● **Exercise brief**
Using the entries below, copy exactly each line from the line with "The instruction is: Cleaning" up to and including the line with "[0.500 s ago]", with every picture left out.

● **The input**
BEGIN

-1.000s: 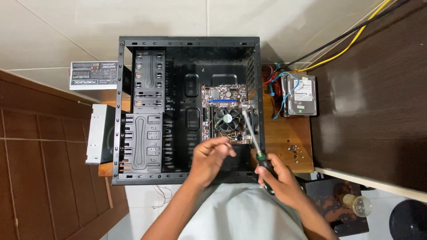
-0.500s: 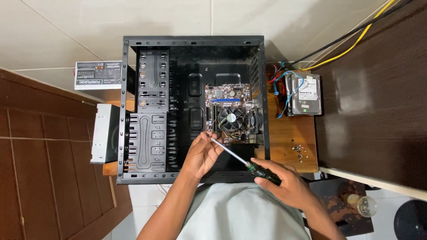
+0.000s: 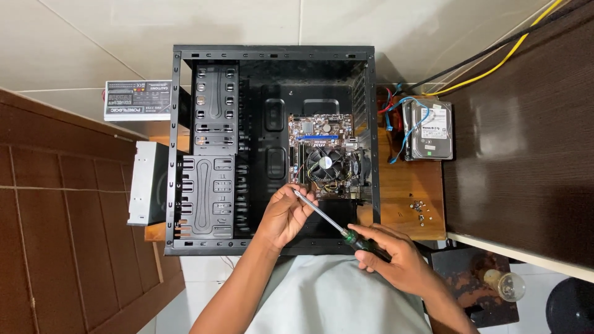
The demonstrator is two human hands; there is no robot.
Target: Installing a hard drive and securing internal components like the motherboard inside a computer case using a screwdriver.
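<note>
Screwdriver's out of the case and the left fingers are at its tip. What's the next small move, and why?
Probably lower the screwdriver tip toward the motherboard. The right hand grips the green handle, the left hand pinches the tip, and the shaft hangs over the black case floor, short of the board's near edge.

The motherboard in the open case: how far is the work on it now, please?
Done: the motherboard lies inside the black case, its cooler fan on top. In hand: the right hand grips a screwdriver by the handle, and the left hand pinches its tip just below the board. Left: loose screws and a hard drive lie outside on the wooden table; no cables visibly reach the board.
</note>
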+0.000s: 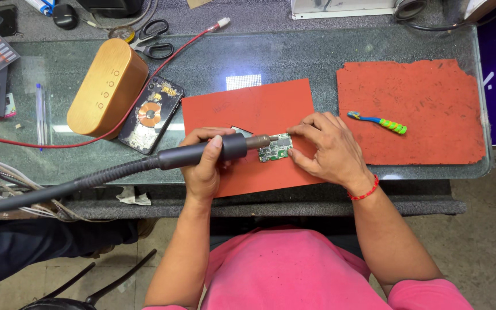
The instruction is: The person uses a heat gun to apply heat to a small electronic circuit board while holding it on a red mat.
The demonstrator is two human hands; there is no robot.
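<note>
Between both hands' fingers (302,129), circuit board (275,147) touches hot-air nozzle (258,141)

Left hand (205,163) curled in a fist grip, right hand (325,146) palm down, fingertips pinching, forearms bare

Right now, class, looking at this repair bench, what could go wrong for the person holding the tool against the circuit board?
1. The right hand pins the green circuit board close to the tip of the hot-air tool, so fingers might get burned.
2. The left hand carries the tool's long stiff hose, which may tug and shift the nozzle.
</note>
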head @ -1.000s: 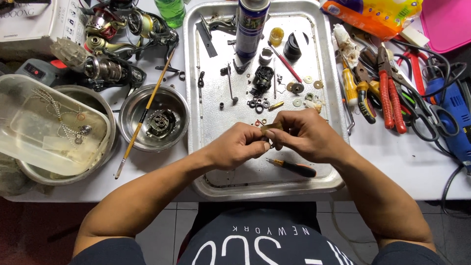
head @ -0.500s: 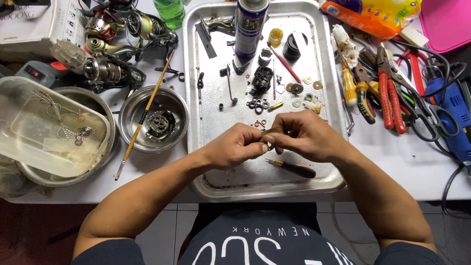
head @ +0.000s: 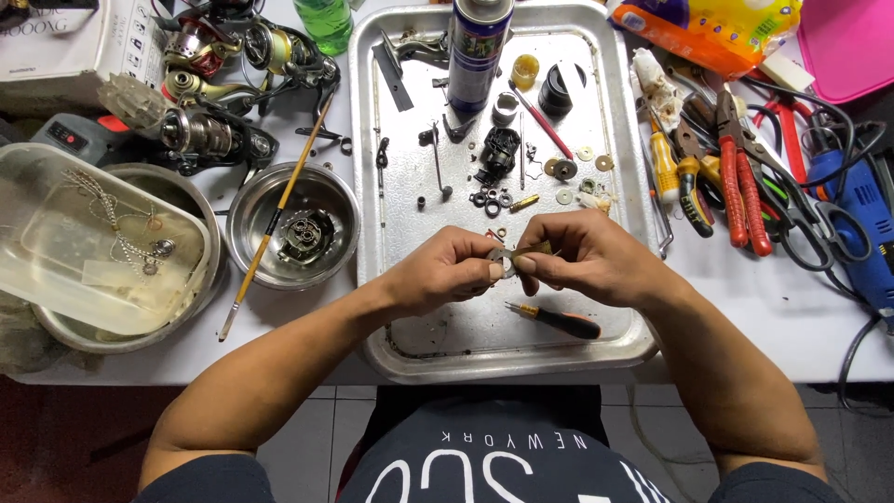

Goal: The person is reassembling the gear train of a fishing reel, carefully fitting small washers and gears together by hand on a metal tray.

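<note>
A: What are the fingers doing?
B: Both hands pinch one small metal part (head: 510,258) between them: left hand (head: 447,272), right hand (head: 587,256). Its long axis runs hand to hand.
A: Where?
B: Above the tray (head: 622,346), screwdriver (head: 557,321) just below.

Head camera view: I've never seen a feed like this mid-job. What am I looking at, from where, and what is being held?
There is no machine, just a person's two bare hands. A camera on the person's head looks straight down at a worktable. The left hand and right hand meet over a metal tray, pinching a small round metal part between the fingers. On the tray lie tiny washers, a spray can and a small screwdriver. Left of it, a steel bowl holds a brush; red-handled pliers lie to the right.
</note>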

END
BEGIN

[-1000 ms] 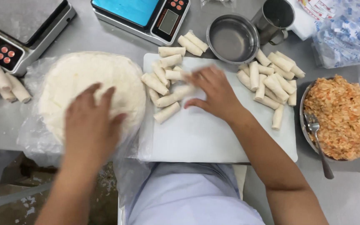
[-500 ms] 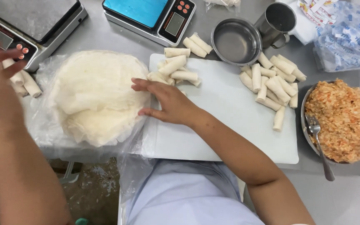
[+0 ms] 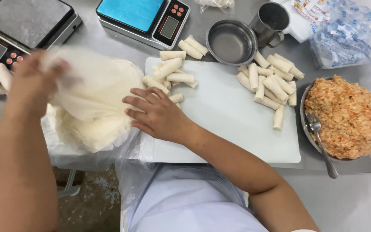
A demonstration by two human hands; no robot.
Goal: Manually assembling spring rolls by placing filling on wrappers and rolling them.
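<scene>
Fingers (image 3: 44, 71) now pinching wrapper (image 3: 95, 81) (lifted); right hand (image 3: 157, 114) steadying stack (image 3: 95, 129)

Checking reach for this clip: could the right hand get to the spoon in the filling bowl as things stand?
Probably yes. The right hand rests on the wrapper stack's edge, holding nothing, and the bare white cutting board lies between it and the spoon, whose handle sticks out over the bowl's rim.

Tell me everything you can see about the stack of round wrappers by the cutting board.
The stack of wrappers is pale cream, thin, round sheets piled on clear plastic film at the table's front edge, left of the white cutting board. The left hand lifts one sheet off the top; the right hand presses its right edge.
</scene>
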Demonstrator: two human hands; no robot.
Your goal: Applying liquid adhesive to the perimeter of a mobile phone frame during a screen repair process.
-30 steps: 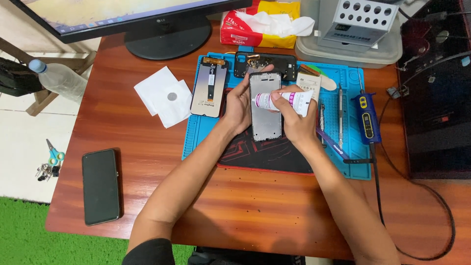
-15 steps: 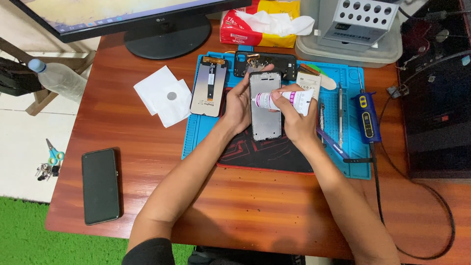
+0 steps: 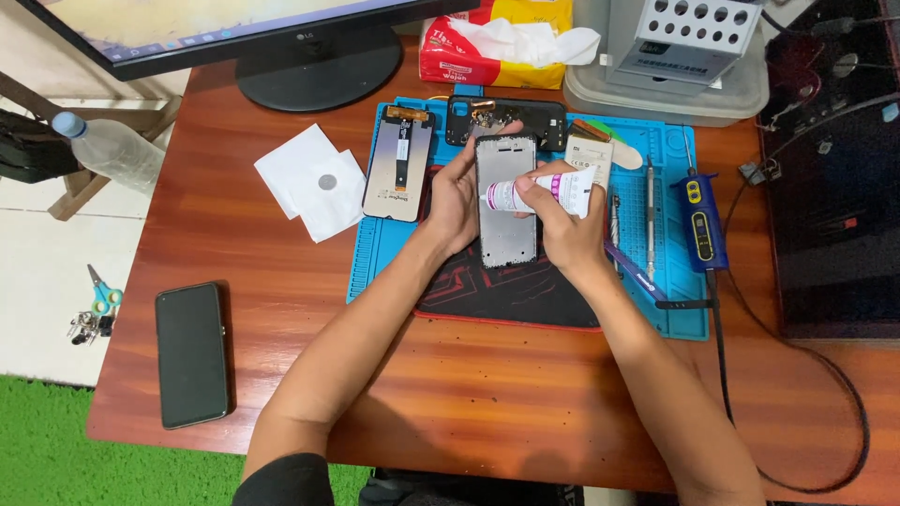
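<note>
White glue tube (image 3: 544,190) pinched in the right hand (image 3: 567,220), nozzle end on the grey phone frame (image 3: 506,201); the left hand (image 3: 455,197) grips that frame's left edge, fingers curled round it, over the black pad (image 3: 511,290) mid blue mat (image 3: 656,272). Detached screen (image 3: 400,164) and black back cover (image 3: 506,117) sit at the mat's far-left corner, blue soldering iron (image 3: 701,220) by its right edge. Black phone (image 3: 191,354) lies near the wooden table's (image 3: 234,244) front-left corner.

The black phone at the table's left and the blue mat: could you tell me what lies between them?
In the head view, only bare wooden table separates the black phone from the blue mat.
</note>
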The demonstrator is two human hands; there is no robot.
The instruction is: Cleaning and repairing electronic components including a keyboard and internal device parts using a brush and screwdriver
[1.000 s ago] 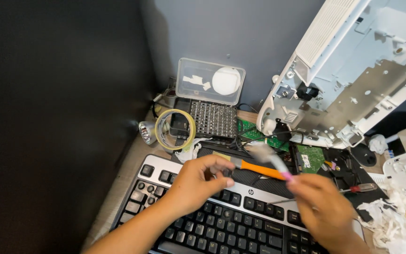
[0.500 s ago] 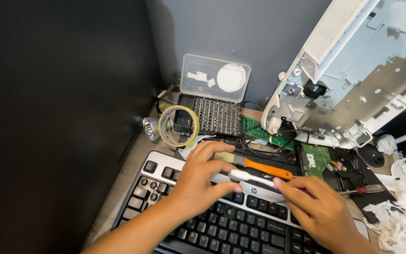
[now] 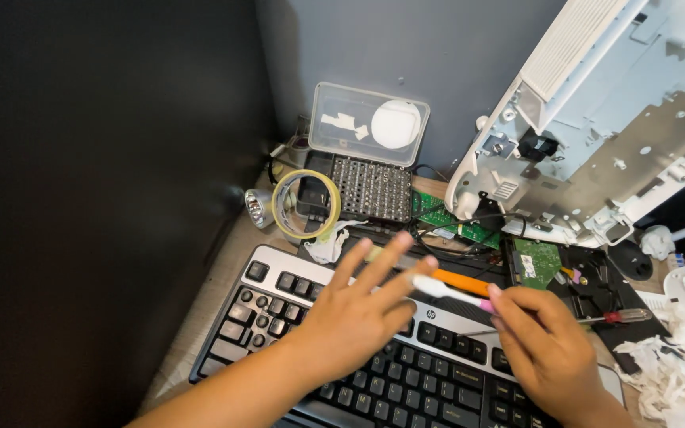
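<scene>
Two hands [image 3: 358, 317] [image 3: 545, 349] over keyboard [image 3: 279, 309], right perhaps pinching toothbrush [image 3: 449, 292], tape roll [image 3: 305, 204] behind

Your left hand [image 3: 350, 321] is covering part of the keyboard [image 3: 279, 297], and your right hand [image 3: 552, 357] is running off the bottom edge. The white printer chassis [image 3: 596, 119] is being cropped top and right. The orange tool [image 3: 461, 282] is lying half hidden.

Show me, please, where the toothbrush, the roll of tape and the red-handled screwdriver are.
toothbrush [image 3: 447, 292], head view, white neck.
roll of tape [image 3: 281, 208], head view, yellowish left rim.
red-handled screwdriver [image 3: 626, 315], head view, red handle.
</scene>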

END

● **Reply to the exercise**
The instruction is: Cleaning and repairing electronic components including a keyboard and internal device parts using a brush and screwdriver
[1.000 s ago] 
[0.500 s ago] 

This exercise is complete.